Reputation: 1059
How to insert streaming data to hawq and execute query on online data.
I teste jdbc insert and performance was very bad.
After that i tested writing data to hdfs with flume and created external table in hawq, but hawq can't read data until flume close the file. the problem is that if i set flume file rolling very low (1 min) after some days number of files goes up and this is not good for hdfs.
Third solution is hbase, but because most of my queries are aggregation on many data, hbase is not a good solution(hbase is good for getting single data).
So with these constraints, what is a good solution to query streaming data online with hawq?
Upvotes: 0
Views: 321
Reputation: 31
Since you mentioned Flume, i will provide some alternative approach with similar tool springxd.
you can have a Kafka topic where you can drop streaming messages and springxd sink job which can write to HAWQ. for Example;
For example; if you have some stream loading files from a FTP to KAFKA and spring java job taking messages from kafka to hawq.
job deploy hawqbinjob --properties "module.hawqjob.count=2"
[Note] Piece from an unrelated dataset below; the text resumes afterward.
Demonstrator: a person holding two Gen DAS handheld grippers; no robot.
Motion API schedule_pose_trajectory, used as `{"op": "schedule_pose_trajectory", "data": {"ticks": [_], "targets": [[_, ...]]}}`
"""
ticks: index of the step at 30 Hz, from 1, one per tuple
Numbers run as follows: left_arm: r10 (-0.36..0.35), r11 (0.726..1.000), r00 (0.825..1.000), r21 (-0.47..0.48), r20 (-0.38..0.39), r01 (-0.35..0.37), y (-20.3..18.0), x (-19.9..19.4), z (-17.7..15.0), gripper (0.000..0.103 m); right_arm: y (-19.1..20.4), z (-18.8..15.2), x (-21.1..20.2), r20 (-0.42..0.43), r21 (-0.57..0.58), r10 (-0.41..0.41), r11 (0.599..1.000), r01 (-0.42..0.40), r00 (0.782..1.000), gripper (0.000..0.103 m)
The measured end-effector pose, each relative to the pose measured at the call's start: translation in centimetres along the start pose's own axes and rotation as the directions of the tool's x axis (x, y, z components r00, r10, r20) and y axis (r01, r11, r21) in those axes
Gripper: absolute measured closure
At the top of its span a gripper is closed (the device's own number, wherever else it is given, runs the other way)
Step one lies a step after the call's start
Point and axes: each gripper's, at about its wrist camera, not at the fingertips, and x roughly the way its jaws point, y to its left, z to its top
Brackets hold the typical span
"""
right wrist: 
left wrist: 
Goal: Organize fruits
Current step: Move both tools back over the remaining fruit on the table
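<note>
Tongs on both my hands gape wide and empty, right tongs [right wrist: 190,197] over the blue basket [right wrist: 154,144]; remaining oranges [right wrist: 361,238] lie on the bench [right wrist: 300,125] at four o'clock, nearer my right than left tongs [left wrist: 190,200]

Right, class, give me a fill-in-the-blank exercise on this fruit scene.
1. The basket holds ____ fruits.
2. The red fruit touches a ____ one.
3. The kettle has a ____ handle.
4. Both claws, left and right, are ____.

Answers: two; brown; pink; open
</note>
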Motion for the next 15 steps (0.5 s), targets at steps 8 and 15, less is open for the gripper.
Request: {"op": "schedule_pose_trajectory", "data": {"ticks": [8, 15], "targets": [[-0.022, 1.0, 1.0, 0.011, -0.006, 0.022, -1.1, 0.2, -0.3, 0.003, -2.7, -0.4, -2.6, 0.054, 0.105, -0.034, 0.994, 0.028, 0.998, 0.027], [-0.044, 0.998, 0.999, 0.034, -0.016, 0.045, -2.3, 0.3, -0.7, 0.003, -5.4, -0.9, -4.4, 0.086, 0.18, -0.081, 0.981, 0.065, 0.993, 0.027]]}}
stream create --name ftpdocs --definition "ftp --host=me.local --remoteDir=/Users/me/DEV/FTP --username=me --password=********** --localDir=/Users/me/DEV/data/binary --fixedDelay=0 | log
stream create --name file2kafka --definition "file --dir=/Users/me/DEV/data/binary --pattern=* --mode=ref --preventDuplicates=true --fixedDelay=1 | transform --expression=payload.getAbsolutePath() --outputType=text/plain | kafka --topic=mybin1 --brokerList=kafka1.localdomain:6667" --deploy
stream create --name --definition "kafka --zkconnect= kafka1.localdomain:2181 --topic=mybin1 | byte2string > queue:job:hawqbinjob" --deploy
This is one way of getting parallelism and does not limit to hdfs file open issue. You can extend this pattern in many ways, since most of the streaming data is small set. Hope this help.
Upvotes: 1
Reputation: 2106
Another option for an External Table is to use the TRANSFORM option. This is where the External Table references a gpfdist URL and gpfdist executes a program for you to get data. It is a pull technique rather that push.
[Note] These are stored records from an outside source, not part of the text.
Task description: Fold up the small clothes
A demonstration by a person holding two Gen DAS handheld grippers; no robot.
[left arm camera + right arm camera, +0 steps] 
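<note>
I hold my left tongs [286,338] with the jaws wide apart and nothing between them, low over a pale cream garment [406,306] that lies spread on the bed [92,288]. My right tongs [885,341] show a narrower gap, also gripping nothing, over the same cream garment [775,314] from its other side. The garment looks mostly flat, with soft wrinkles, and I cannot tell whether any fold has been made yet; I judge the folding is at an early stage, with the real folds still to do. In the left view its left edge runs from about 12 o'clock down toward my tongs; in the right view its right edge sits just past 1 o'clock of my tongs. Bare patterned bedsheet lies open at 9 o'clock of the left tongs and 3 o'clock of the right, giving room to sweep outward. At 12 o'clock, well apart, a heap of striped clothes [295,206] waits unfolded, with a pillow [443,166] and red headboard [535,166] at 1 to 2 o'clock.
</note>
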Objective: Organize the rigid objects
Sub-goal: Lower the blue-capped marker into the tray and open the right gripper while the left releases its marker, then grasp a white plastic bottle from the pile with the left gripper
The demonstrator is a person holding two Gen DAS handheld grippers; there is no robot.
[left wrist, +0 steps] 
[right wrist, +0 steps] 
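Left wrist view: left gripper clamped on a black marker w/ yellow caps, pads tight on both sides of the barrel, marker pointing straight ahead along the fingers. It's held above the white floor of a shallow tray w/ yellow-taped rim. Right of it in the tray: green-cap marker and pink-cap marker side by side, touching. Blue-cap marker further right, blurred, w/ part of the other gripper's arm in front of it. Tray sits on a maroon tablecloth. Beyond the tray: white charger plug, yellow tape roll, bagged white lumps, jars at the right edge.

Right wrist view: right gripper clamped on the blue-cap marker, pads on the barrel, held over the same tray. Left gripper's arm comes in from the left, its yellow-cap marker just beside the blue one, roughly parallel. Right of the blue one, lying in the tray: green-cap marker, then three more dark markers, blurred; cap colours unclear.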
Here are the details: External Table "TRANSFORM" Option
And since you mentioned JDBC, I wrote a program that leverages gpfdist which executes a Java program to get data via JDBC. It works with both Greenplum and HAWQ and any JDBC source.
Upvotes: 1
Reputation: 161
if your source data is not on hdfs, you can try gpdfist/named pipe as a buffer with gpfdist external table or web external table using other linux scripts. another solution will be spring xd gpfdist module. http://docs.spring.io/spring-xd/docs/1.3.1.RELEASE/reference/html/#gpfdist
Upvotes: 1